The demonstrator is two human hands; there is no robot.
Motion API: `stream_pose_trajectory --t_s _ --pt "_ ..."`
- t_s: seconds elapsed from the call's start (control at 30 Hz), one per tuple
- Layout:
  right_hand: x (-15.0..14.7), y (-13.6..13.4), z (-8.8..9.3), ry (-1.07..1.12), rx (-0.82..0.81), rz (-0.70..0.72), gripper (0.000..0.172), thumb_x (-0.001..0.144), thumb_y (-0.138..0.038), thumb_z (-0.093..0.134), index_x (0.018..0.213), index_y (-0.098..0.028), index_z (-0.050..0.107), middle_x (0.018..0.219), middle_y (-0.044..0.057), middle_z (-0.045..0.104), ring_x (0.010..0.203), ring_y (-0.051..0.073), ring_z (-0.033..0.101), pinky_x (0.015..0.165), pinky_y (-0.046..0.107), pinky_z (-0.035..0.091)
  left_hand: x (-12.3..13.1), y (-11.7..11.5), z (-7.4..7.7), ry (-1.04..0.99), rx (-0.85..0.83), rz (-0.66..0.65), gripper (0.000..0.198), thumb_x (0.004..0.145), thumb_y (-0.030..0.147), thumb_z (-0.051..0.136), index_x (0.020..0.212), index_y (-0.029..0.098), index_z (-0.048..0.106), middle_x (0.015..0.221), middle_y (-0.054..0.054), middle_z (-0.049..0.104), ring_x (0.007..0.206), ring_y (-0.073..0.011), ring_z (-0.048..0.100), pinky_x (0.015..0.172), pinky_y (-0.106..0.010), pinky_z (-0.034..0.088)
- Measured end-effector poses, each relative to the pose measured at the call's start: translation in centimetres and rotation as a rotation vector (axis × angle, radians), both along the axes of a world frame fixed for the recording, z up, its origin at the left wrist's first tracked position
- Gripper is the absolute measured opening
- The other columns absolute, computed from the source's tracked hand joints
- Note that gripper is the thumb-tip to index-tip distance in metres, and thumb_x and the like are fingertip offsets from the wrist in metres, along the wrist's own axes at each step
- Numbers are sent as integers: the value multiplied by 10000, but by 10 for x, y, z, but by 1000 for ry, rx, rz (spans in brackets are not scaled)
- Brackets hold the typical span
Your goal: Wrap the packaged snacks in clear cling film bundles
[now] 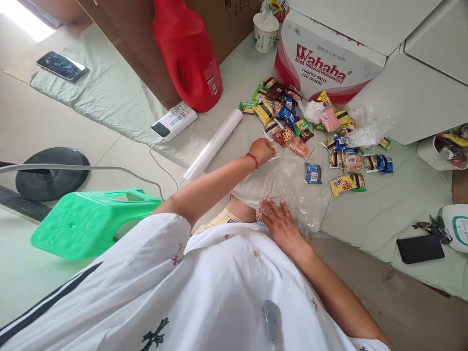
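Note:
My left hand [262, 151], with a red cord at the wrist, has its fingers closed at the edge of the snack pile. A small wrapped snack [274, 153] shows partly at its fingertips; the rest is hidden by the hand. Lying flat with its fingers apart, my right hand [283, 226] rests on a clear plastic bag [288, 183] over the near edge of the cloth-covered surface. Close by are a blue snack packet [313, 173], a pink-orange packet [300, 148] and a brown cookie packet [284, 135].
Behind the mixed snacks stands a Wahaha carton [325, 63]. A plastic film roll [214, 144], a power bank [174, 121] and a red jug [190, 58] are to the left. A green stool [91, 224] lies tipped. At right are a black wallet-like item [420, 249] and keys [435, 228].

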State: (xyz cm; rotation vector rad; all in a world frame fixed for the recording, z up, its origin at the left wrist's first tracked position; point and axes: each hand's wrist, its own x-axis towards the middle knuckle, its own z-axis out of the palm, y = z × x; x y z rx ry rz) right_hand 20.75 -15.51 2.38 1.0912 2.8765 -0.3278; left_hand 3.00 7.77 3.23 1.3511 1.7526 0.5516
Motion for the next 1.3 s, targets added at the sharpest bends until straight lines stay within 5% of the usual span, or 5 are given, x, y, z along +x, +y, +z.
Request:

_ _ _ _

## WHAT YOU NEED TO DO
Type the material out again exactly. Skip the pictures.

## ANSWER TO THIS TASK
The demonstrator is two human hands; there is no robot.
Motion API: `stream_pose_trajectory --t_s _ --pt "_ ..."`
- t_s: seconds elapsed from the call's start (control at 30 Hz), one per tuple
- Layout:
  right_hand: x (-15.0..14.7), y (-13.6..13.4), z (-8.8..9.3), ry (-1.07..1.12), rx (-0.82..0.81), rz (-0.70..0.72), gripper (0.000..0.172), thumb_x (-0.001..0.144), thumb_y (-0.138..0.038), thumb_z (-0.093..0.134), index_x (0.018..0.213), index_y (-0.098..0.028), index_z (-0.050..0.107), middle_x (0.018..0.219), middle_y (-0.044..0.057), middle_z (-0.045..0.104), ring_x (0.010..0.203), ring_y (-0.051..0.073), ring_z (-0.033..0.101), pinky_x (0.015..0.165), pinky_y (-0.046..0.107), pinky_z (-0.035..0.091)
  left_hand: x (-12.3..13.1), y (-11.7..11.5), z (-7.4..7.7), ry (-1.04..0.99), rx (-0.85..0.83), rz (-0.66..0.65), gripper (0.000..0.198), thumb_x (0.004..0.145), thumb_y (-0.030..0.147), thumb_z (-0.051..0.136), index_x (0.020..0.212), index_y (-0.029..0.098), index_z (-0.048..0.106), middle_x (0.015..0.221), middle_y (-0.054..0.054), middle_z (-0.049..0.104), ring_x (0.007..0.206), ring_y (-0.073..0.011), ring_z (-0.048..0.100), pinky_x (0.015..0.172), pinky_y (-0.106..0.010), pinky_z (-0.034..0.088)
- Measured end-effector poses, each relative to the pose measured at the call's start: translation in centimetres and rotation as a rotation vector (axis × angle, radians), both along the axes of a world frame fixed for the recording, z up, its origin at the left wrist's first tracked position
- Gripper is the absolute measured opening
- The other columns absolute, computed from the source's tracked hand joints
- Note that gripper is the thumb-tip to index-tip distance in metres, and thumb_x and the like are fingertip offsets from the wrist in metres, along the wrist's own axes at each step
- Numbers are sent as integers: the value multiplied by 10000, but by 10 for x, y, z, but by 1000 for ry, rx, rz (spans in brackets are not scaled)
- Brackets hold the typical span
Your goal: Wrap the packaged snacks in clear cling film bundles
[now] 
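Note:
My left hand [262, 151], with a red cord at the wrist, has its fingers closed at the edge of the snack pile. A small wrapped snack [274, 153] shows partly at its fingertips; the rest is hidden by the hand. Lying flat with its fingers apart, my right hand [283, 226] rests on a clear plastic bag [288, 183] over the near edge of the cloth-covered surface. Close by are a blue snack packet [313, 173], a pink-orange packet [300, 148] and a brown cookie packet [284, 135].
Behind the mixed snacks stands a Wahaha carton [325, 63]. A plastic film roll [214, 144], a power bank [174, 121] and a red jug [190, 58] are to the left. A green stool [91, 224] lies tipped. At right are a black wallet-like item [420, 249] and keys [435, 228].
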
State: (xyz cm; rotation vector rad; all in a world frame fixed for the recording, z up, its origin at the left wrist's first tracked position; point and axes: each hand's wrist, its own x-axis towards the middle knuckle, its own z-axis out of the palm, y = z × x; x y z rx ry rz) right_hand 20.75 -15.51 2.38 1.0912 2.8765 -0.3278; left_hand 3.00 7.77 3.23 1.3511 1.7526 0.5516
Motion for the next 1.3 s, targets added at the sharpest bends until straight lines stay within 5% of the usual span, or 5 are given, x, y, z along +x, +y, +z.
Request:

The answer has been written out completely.